A hacker who has previously put up for sale over 840 million user records in the past month, has returned with a fourth round of hacked data that he's selling on a dark web marketplace, ZDNet reports.
This time, the hacker has put up for sale the data of six companies, totaling 26.42 million user records, for which he's asking 1.2431 bitcoin ($4,940). The hacker's name is Gnosticplayers, and since February 11 the hacker has put up for sale data for 32 companies in three rounds on Dream Market, a dark web marketplace.
Today, the hacker published a new batch of files from six new companies, namely game dev platform GameSalad, Brazilian book store Estante Virtual, online task manager and scheduling apps Coubic and LifeBear, Indonesia e-commerce giant Bukalapak, and Indonesian student career site YouthManual.
ZDNet has reached out to the allegedly hacked companies with emails earlier today. It is worth mentioning that many of the companies whose data Gnosticplayers has sold in the previous three rounds have already confirmed breaches.
Coubic returned comment and said it was investigating the breach. So did LifeBear, which admitted that it was "most likely" that it servers got hacked, but the company is still investigating.
The difference between Round 4 and the previous three rounds is that five of the six databases Gnosticplayers put up for sale were acquired during hacks that have taken place last month, February 2019.
The hacker said that he put up the data for sale mainly because these companies had failed to protect passwords with strong encryption algorithms like bcrypt.
Most of the hashed passwords the hacker put up for sale today can cracked with various levels of difficulty --but they can be cracked.

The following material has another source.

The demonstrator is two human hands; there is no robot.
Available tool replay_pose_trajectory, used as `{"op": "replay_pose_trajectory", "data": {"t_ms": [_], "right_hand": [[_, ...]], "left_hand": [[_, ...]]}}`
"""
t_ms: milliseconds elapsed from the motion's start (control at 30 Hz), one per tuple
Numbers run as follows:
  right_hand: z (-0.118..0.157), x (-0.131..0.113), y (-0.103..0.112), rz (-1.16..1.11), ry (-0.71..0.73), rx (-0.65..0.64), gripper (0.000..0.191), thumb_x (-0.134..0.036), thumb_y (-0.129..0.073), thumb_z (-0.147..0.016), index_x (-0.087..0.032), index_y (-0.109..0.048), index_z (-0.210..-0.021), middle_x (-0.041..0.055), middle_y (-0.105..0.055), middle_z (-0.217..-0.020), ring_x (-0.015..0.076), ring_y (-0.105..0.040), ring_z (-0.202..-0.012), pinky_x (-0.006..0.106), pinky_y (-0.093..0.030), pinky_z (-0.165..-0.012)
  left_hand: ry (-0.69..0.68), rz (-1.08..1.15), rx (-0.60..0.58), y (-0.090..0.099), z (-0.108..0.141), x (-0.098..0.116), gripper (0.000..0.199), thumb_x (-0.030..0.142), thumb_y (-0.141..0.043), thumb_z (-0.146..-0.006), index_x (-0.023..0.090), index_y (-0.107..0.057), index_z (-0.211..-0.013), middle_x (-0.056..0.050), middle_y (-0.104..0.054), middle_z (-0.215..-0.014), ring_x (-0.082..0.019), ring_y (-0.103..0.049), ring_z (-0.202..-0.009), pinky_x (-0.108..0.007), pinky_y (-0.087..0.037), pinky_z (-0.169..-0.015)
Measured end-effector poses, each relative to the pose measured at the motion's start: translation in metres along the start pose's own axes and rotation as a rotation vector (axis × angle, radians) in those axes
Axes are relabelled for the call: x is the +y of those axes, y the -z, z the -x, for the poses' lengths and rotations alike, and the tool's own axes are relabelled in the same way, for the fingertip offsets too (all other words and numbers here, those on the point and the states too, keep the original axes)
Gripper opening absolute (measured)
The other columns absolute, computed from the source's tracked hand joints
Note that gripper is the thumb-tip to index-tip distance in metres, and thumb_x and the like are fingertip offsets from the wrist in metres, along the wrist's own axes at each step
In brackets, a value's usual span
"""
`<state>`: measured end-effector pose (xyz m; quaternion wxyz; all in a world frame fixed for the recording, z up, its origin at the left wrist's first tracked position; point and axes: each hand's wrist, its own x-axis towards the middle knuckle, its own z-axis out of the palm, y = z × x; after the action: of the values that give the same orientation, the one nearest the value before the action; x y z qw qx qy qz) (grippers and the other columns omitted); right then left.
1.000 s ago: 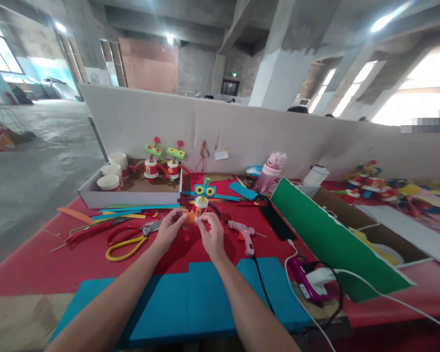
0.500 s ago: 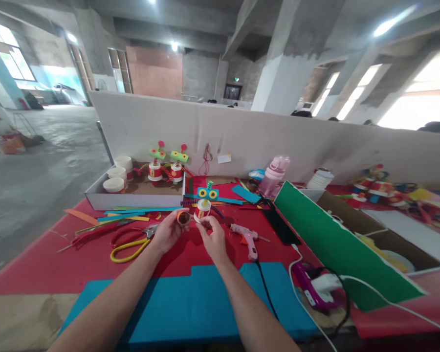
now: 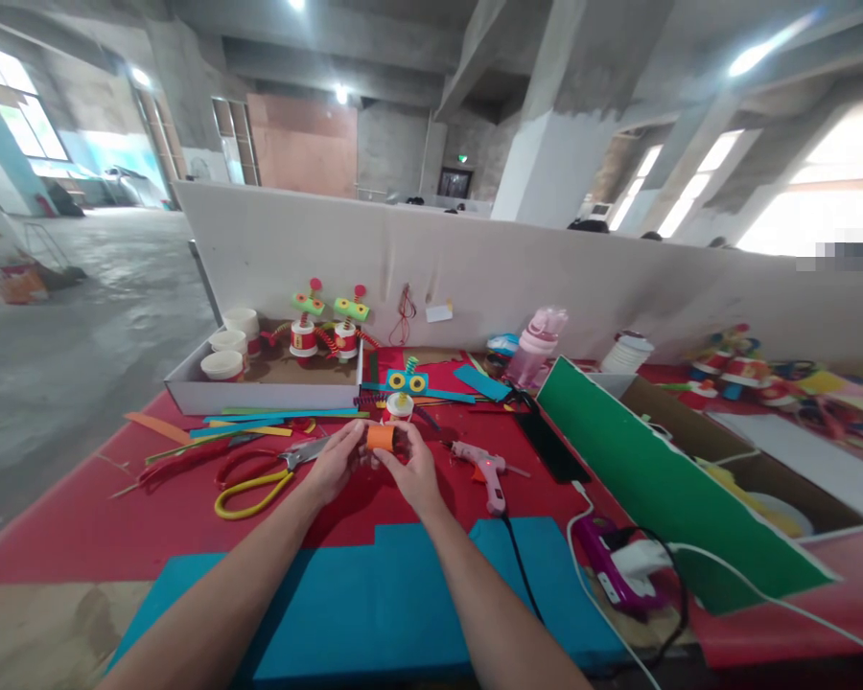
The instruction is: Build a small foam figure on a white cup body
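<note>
An orange paper tube lies sideways between my two hands. My left hand has its fingers closed at the tube's left end, and my right hand pinches the right end. Just behind the tube stands a paper-cup robot with a blue head and yellow ring eyes; its lower part is hidden by my hands. To the left lie yellow-handled scissors and red-handled pliers. A pink glue gun with a lit red light rests to the right of my right hand.
A shallow box at the back left holds white cups and two green-headed cup robots. Paper strips lie before it. At right are a phone, a green box panel, a purple power strip and a pink bottle.
The orange tube has moved right and turned from end-on to sideways. My right hand has shifted from the cup robot onto the tube, and my left hand has moved right.
</note>
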<state>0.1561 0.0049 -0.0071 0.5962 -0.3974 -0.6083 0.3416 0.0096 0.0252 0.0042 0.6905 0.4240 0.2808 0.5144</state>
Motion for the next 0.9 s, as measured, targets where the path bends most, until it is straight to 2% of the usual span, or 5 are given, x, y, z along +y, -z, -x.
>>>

"I got upset because I feel no one is learning," the hacker told ZDNet in an online chat earlier today. "I just felt upset at this particular moment, because seeing this lack of security in 2019 is making me angry."
In a conversation with ZDNet last month, the hacker told us he wanted to hack and put up for sale more than one billion records and then retire and disappear with the money.
But in a conversation today, the hacker says this is not his target anymore, as he learned that other hackers have already achieved the same goal before him.
Gnosticplayers also revealed that not all the data he obtained from hacked companies had been put up for sale. Some companies gave into extortion demands and paid fees so breaches would remain private.
"I came to an agreement with some companies, but the concerned startups won't see their data for sale," he said. " I did it that's why I can't publish the rest of my databases or even name them."